Elle ne répondit pas et fendit la foule jusqu’à l’autre bout du bar. Elle se planta devant l’homme :
— Raymond ?
L’homme qui l’avait vue arriver ne cilla pas.
— Pardon ?
— Mais tu es Raymond ! Je te reconnais... Voyons, c’est moi Simone, ton épouse !
— Vous devez faire erreur, madame. Je m’appelle Albert. Vous voulez voir mes papiers ?
Simone ne répondit pas et fit demi-tour. Elle revint à sa place au bar, siffla le restant de sa pinte d’un trait et sortit prendre l’air. Son amie vint la rejoindre. Puis un type surgit pour leur dire qu’il pouvait les ramener. Il les conduisit jusqu’à une Mercedes garée sur le parking.

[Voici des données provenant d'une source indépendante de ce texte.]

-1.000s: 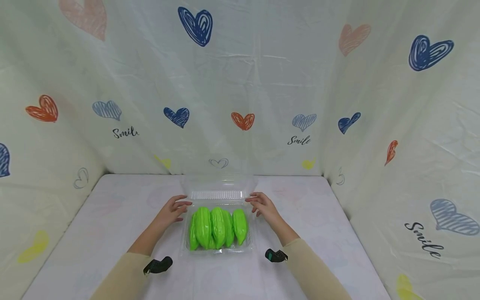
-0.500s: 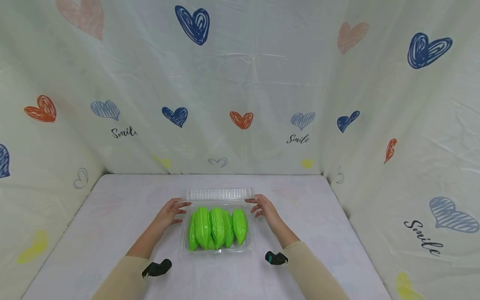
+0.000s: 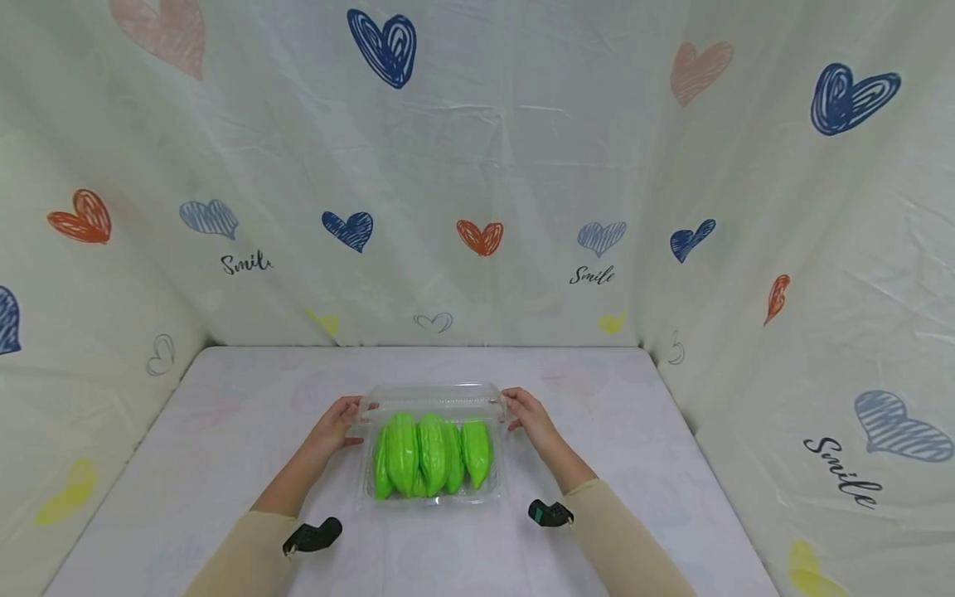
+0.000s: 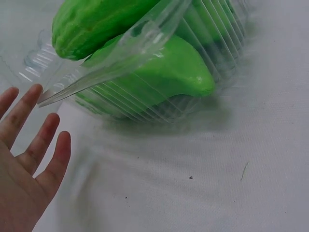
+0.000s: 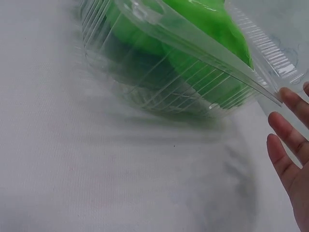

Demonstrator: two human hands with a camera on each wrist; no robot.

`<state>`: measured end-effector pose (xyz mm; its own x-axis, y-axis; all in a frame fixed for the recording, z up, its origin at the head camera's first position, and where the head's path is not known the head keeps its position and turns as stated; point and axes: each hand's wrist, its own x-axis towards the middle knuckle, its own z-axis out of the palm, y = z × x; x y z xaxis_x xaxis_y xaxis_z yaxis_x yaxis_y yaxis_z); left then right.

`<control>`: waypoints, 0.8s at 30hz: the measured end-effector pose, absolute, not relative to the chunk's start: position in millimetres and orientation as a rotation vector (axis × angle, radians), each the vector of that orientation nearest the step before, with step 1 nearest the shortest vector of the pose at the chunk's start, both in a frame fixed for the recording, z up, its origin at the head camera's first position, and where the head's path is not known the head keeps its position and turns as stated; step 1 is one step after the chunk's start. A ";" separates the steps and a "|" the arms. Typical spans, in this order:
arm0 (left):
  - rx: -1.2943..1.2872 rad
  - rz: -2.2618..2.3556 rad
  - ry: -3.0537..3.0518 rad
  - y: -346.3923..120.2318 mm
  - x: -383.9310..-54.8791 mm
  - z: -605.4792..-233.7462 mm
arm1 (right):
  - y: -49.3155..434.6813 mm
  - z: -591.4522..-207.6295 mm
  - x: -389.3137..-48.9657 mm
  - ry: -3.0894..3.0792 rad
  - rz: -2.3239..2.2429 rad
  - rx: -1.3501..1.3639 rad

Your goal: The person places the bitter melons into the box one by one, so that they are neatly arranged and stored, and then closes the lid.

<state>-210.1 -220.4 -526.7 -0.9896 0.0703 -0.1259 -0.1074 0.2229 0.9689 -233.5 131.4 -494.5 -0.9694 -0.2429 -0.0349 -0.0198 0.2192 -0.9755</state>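
Note:
In the head view a clear plastic clamshell box (image 3: 477,495) sits mid-table. Inside, side by side, lie several bright green, ridged, oblong pieces shaped like gourds (image 3: 403,454). The see-through lid (image 3: 433,400) stands tilted up above the box's back part. My left hand (image 3: 331,429) is at the left back corner with its fingers spread and nearly straight; the left wrist view shows a fingertip (image 4: 36,90) right at the plastic edge. Mirroring it, my right hand (image 3: 534,421) reaches the right back corner, its fingers extended and a fingertip (image 5: 286,94) against the lid's edge.
A pale, faintly patterned cloth covers the table (image 3: 597,398). Behind and at both sides hangs a white curtain (image 3: 462,149) printed with hearts. Black wrist devices (image 3: 313,536) sit by both beige sleeves (image 3: 242,551).
The lid has swung up from lying back behind the box to tilting over its rear part. Both hands stay at the back corners, the right fingers now at the lid's side.

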 end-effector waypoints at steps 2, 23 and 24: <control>-0.043 1.868 2.333 -220.8 -209.6 -526.2 | 131.4 -493.2 -232.6 2.313 -1.825 -0.257; -0.031 1.780 2.341 -229.3 -190.2 -529.4 | 135.7 -494.1 -223.6 2.370 -1.711 -0.256; -0.039 1.790 2.334 -229.3 -189.0 -530.4 | 136.1 -494.9 -223.1 2.371 -1.711 -0.268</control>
<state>-189.0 -229.3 -530.4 -0.9797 0.0997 -0.1737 -0.1418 0.2667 0.9533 -223.1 136.1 -494.9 -0.9625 -0.2647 -0.0598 -0.0267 0.3114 -0.9499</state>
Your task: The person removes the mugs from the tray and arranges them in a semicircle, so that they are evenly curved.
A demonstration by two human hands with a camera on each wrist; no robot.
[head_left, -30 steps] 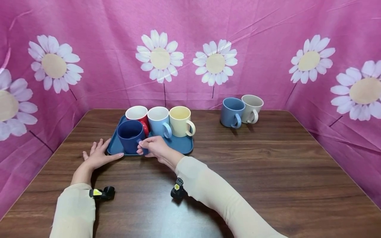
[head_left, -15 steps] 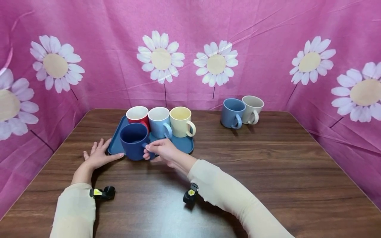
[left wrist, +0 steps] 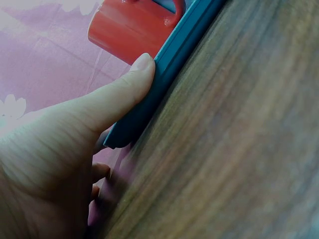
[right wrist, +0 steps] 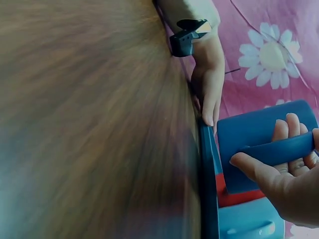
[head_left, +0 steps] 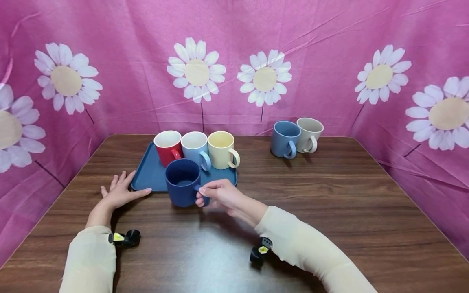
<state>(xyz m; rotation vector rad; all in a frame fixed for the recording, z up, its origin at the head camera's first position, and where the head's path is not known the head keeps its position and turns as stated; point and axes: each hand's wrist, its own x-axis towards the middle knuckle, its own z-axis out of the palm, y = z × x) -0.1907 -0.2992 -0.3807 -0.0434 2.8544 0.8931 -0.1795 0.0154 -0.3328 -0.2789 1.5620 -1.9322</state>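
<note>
A dark blue mug (head_left: 182,185) hangs upright just over the front edge of the blue tray (head_left: 148,175). My right hand (head_left: 227,197) grips it by the handle; in the right wrist view the thumb and curled fingers (right wrist: 281,130) are around that handle. On the tray stand a red mug (head_left: 167,148), a light blue mug (head_left: 195,147) and a cream yellow mug (head_left: 221,150) in a row. My left hand (head_left: 119,194) lies at the tray's front left corner with fingers spread. In the left wrist view its thumb (left wrist: 122,94) rests along the tray's rim.
At the back right of the wooden table (head_left: 329,219) a grey-blue mug (head_left: 285,140) stands beside a pale grey mug (head_left: 309,136). A pink cloth (head_left: 234,24) with white flowers hangs behind the table and along both sides.
My right hand has carried the dark blue mug off the tray's front left part, rightward and toward me. More of the red mug and tray now shows. The left hand has stayed in place.
</note>
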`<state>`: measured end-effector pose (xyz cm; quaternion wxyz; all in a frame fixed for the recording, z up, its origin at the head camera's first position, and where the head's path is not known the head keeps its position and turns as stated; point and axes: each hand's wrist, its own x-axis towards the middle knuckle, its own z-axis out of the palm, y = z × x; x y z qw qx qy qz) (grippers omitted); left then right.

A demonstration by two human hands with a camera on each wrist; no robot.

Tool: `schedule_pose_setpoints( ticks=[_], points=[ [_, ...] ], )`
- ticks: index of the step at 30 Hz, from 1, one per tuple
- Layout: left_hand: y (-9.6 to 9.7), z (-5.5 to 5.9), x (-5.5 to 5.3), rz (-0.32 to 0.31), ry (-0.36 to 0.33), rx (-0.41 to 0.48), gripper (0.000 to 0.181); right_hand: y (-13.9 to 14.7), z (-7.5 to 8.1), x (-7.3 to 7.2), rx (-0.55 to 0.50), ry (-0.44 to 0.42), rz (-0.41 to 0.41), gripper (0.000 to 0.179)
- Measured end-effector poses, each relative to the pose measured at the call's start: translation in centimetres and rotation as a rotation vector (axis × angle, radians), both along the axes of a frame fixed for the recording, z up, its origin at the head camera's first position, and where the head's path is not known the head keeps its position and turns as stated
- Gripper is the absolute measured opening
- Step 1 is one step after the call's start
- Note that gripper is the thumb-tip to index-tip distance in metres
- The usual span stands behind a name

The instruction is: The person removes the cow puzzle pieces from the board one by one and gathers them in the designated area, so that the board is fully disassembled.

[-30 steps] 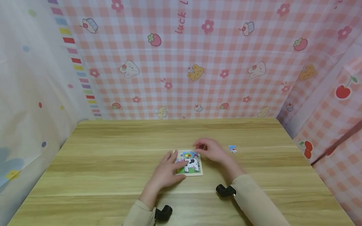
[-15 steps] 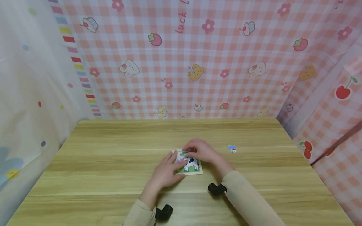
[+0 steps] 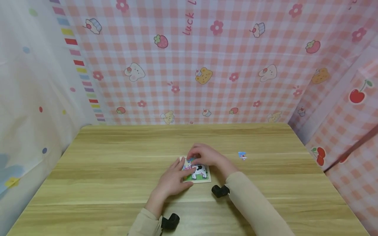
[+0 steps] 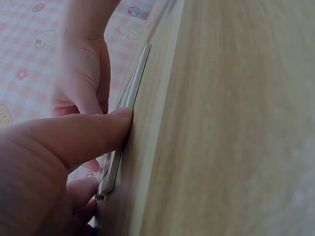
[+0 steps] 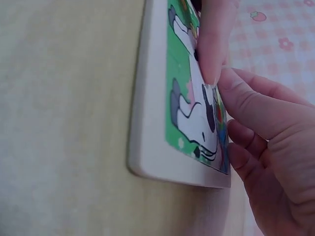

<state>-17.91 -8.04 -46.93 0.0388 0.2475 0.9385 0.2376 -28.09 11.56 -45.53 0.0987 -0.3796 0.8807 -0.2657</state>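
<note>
A small square puzzle board [image 3: 201, 180] with a pale wooden frame and a black-and-white cow picture lies on the table. My left hand [image 3: 172, 179] holds it from the left, thumb along the near edge and other fingers at the left edge. One left finger [image 5: 212, 59] presses on the cow. Over the board's far part, my right hand [image 3: 206, 155] has curled fingers, with thumb and fingertips around a blue puzzle piece [image 3: 192, 159] that is mostly hidden. In the right wrist view, the right thumb [image 5: 241, 96] lies close to that left finger.
A loose blue puzzle piece [image 3: 242, 155] with a white pattern lies to the right of the board on the wooden table [image 3: 118, 157]. Pink checked cloth [image 3: 189, 98] hangs behind the table, with further cloth at both sides. A black wrist device [image 3: 220, 191] sits at each cuff.
My right hand has moved left from the board's far right corner to over its far part. My left hand, the board and the loose piece have stayed in place.
</note>
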Motion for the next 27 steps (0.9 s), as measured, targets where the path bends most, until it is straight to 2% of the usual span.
schedule_pose_setpoints(
  ticks=[12,19,27],
  points=[
    [0.0,0.0,0.0,0.005,0.003,0.018,0.049,-0.2,0.5,-0.9,0.030,-0.063,0.057,0.017],
    [0.0,0.1,0.0,0.000,0.005,0.012,0.049,-0.4,0.7,-1.1,0.066,-0.071,0.065,0.016],
    [0.0,0.1,0.0,-0.002,0.004,0.005,0.049,-0.5,1.0,-1.0,0.055,-0.101,0.064,0.014]
  ],
)
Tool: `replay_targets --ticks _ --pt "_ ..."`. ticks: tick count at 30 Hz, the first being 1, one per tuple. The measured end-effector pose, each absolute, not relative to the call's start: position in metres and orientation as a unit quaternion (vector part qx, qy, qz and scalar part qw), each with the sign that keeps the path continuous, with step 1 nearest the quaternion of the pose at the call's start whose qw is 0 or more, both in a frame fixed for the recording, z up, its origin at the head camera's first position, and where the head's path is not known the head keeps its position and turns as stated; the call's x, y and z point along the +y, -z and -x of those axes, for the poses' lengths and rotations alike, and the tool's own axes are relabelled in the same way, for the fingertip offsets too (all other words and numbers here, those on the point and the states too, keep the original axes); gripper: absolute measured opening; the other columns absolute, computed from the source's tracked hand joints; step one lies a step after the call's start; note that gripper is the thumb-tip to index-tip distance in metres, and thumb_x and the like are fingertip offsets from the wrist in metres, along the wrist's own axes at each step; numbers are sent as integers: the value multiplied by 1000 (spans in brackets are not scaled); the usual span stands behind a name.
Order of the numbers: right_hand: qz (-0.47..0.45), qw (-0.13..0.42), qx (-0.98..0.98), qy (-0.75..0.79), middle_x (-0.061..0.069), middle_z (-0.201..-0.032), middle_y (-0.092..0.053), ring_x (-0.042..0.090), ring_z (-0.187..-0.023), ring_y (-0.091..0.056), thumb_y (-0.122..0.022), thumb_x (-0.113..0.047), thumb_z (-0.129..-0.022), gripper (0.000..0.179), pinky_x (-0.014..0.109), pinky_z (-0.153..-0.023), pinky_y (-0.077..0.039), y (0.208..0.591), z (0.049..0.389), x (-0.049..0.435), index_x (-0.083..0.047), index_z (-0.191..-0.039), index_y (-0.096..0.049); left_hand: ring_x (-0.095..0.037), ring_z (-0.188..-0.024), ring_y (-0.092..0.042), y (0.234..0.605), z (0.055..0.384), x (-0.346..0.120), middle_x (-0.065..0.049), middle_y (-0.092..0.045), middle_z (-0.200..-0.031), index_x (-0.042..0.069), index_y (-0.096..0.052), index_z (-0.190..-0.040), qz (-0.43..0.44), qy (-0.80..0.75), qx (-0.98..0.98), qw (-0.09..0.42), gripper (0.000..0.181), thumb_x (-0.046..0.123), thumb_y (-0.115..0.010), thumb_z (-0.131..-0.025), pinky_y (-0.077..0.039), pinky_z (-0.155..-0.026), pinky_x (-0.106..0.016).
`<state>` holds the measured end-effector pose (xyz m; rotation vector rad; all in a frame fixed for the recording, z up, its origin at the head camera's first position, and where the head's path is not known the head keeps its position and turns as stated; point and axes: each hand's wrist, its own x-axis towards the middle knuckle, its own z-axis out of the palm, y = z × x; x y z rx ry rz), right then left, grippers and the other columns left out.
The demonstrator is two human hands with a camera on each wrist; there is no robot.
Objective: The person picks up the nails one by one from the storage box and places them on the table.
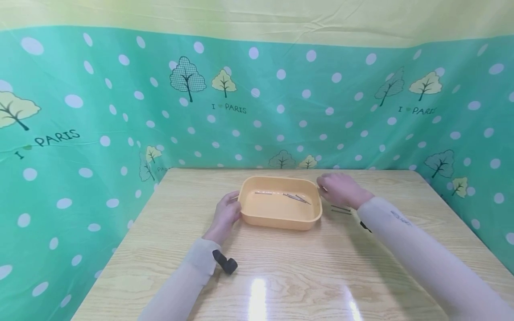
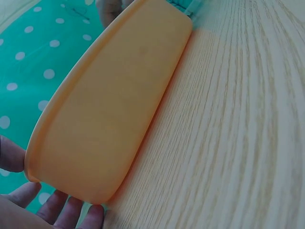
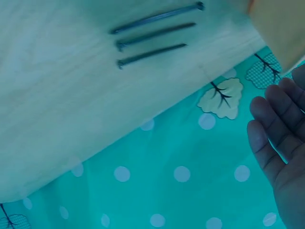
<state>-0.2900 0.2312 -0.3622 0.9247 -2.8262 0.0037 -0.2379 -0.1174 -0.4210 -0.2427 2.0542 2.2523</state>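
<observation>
An orange plastic tray [image 1: 277, 220] with rounded corners stands on the table. Several thin metal nails [image 1: 295, 199] lie inside it. At its left end my left hand [image 1: 225, 216] holds the wall, with the thumb at the rim and the other fingers along the outside, as the left wrist view shows. My right hand [image 1: 339, 189] is at the rim of the right end, near the far corner; its thumb and index contact is partly cut off in the right wrist view. Three more nails [image 3: 155, 36] lie side by side on the table below the right hand.
The light wood-grain table [image 1: 273, 272] reaches back to a green dotted curtain [image 1: 257, 125], which also hangs along both sides. A black strap with a small device [image 1: 225, 263] sits on the left wrist.
</observation>
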Motion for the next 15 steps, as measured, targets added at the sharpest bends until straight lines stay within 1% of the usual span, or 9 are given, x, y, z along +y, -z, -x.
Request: replay_targets --ticks 9,12,15 --pt "-301 46 -952 -6 -6 -67 -50 13 -58 -46 -55 -9 -87 14 25 -51 -41 351 297 206 -18 -76 -55 -30 -120 -52 424 237 -118 -15 -49 -136 10 -46 -136 84 -735 672 42 57 2 -48 -80 -47 -99 -40" --pt "-309 42 -950 -7 -5 -66 -49 13 -58 -45 -54 -8 -87 16 25 -51 -40 348 300 197 -18 -74 -54 -29 -120 -52 423 237 -118 -13 -49 -135 11 -46 -135 84 -738 668 45 55 2 -49 -81 -46 -99 -40" --pt "-320 46 -946 -4 -5 -65 -49 14 -58 -45 -54 -7 -87 18 25 -51 -40 345 302 189 -18 -73 -52 -31 -121 -51 421 238 -118 -15 -47 -137 10 -45 -136 79 -741 666 44 54 2 -49 -83 -45 -100 -42"
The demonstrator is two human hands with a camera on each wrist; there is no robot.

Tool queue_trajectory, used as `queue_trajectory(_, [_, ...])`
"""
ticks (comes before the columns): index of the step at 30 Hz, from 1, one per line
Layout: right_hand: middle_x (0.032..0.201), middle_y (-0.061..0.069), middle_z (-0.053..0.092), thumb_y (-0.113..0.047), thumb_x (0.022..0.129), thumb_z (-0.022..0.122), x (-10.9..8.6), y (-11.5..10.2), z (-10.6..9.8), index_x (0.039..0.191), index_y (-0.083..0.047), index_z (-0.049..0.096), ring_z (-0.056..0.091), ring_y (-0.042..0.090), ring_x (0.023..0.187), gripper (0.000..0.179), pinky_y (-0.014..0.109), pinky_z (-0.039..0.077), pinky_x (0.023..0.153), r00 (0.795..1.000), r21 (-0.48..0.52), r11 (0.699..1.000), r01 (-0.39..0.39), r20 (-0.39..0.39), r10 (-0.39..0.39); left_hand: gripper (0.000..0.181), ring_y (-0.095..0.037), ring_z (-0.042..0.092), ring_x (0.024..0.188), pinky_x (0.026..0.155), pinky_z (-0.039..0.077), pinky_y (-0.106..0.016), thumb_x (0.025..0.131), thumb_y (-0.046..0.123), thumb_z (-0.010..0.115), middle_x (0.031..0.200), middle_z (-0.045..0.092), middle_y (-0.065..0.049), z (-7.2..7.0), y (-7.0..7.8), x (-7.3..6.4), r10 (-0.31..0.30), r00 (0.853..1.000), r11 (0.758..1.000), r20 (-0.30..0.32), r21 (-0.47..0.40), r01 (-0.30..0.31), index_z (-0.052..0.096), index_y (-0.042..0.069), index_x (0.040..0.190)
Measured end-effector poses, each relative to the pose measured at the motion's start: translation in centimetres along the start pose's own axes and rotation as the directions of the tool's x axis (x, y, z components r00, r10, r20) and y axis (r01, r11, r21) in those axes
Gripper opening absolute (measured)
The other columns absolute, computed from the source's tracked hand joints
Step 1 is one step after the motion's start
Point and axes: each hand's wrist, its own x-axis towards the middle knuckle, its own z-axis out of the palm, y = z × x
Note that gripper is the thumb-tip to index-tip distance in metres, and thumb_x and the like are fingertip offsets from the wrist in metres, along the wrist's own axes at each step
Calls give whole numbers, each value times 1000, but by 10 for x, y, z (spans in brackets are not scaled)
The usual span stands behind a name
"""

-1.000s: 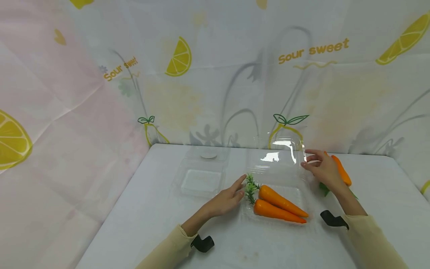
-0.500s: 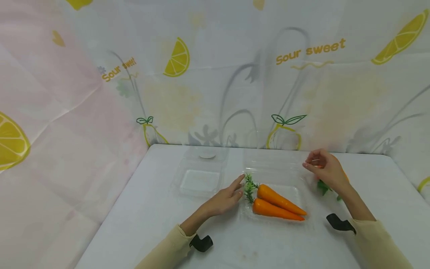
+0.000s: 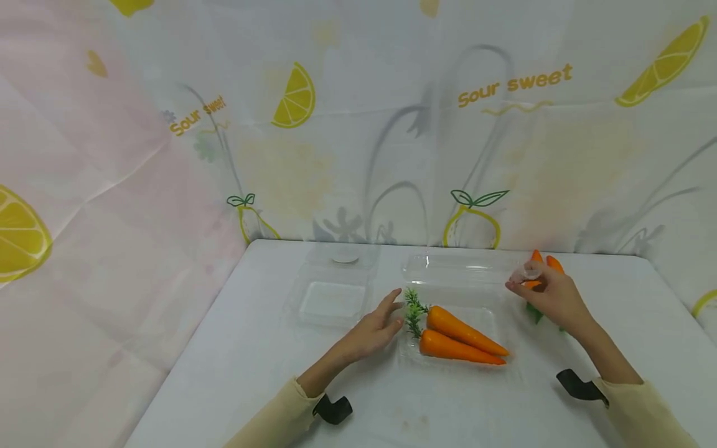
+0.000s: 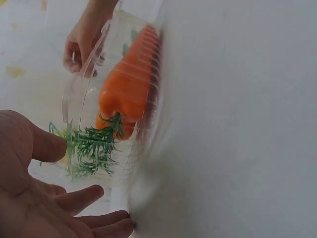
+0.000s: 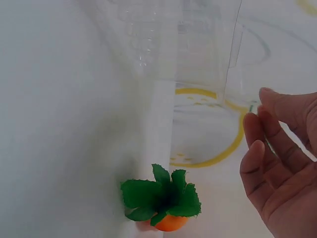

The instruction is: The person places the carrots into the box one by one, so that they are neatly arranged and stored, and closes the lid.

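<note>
Two orange carrots (image 3: 466, 331) with feathery green tops lie side by side in a clear plastic clamshell box (image 3: 488, 316). Its hinged lid (image 3: 454, 269) stands raised at the back, tilted over the box. My right hand (image 3: 551, 300) pinches the lid's right corner between thumb and curled fingers. At the box's left side is my left hand (image 3: 366, 335), fingers extended, with fingertips right by the carrot greens. In the left wrist view the lid leans above the carrots (image 4: 126, 89), and the left hand (image 4: 54, 198) holds nothing.
Beside the right hand lie orange tapered vegetables (image 3: 554, 264) with broad green leaves (image 5: 163, 196), partly hidden by that hand. Another clear clamshell box (image 3: 334, 300) sits opened to the left. A printed cloth (image 3: 358, 155) hangs behind the white table (image 3: 224, 348).
The lid has swung down from nearly upright toward the carrots, with the right hand at its corner moving slightly down and nearer. The left hand has stayed almost still.
</note>
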Motion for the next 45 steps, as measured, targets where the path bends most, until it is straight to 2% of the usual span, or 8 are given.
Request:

— Où voulez-vous que je vous dépose ?
— À l’entrée de la rue Jean Romain, si ça ne vous ennuie pas.
— Aucun problème, c’est sur ma route.
Elles s’installèrent à l’arrière du véhicule.
— Je suis certaine que c’était lui. Voyez ma chère comme la vie est bizarre. On passe une bonne soirée, on voit un bon petit groupe psyché frais comme un gardon et on finit par croiser un fantôme. Je me demande vraiment si tout ça est encore de mon âge !
Signé : Cazengler, l’à la ramasse
Allah-Las. Big Band Café. Caen (14). 28 février 2015
Allah-Las. Allah-Las. Innovative Leisure Records 2012
Allah-Las. Worship The Sun. Innovative Leisure Records 2014
De gauche à droite sur l’illustration : Matthew Correia (drums), Miles Michaud (chant et guitte), Pedrum Siadatian (guitte) et Spencer Dunham le basman.
THOURY-FEROTTES – 14 / 03 / 15
BAR LE THOURY
JALLIES
Je suis mort. Inutile de rire. Depuis cette nuit funeste du 12 au 13 décembre 2014, si vous désirez la date exacte. Depuis lors les textes signés de mon nom que vous avez pu consulter sur ce site ne sont qu'émanations délétères dues à un ectoplasme de résidus psychiques qui rôdent au-dessus du clavier de mon ordinateur. Un nuage chtonien que le temps s'acharne à grignoter afin de le mieux disperser. Mais ce soir, le mortier sépulcral qui scelle les pierres de mon tombeau d'élite se délite et s'effrite dans le silence. Mon cadavre couché dans sa bière ( une mort subite ) rouvre les yeux. L'énergie du rock and roll recommence à couler dans mon corps froid. Tel le phénix qui renaît de ses cendres, tels les premiers Dieux lovecraftiens qui s'apprêtent à sortir de l'abîme, je renais à moi-même et mon âme de chair et de sang recomposée hurle de terribles imprécations à la lune qui se voile d'un halo d'effroi. Je suis de retour. Ma mission, en ce bas-monde n'était pas terminée, car je porte gravé à même la paroi de mon cœur tumultueux le talisman d'immortalité des trois roses sacrées dont je suis le hérault. Le devoir m'appelle dans le bourg fantôme de Thoury-Férottes. Vous pouvez avoir les chocottes.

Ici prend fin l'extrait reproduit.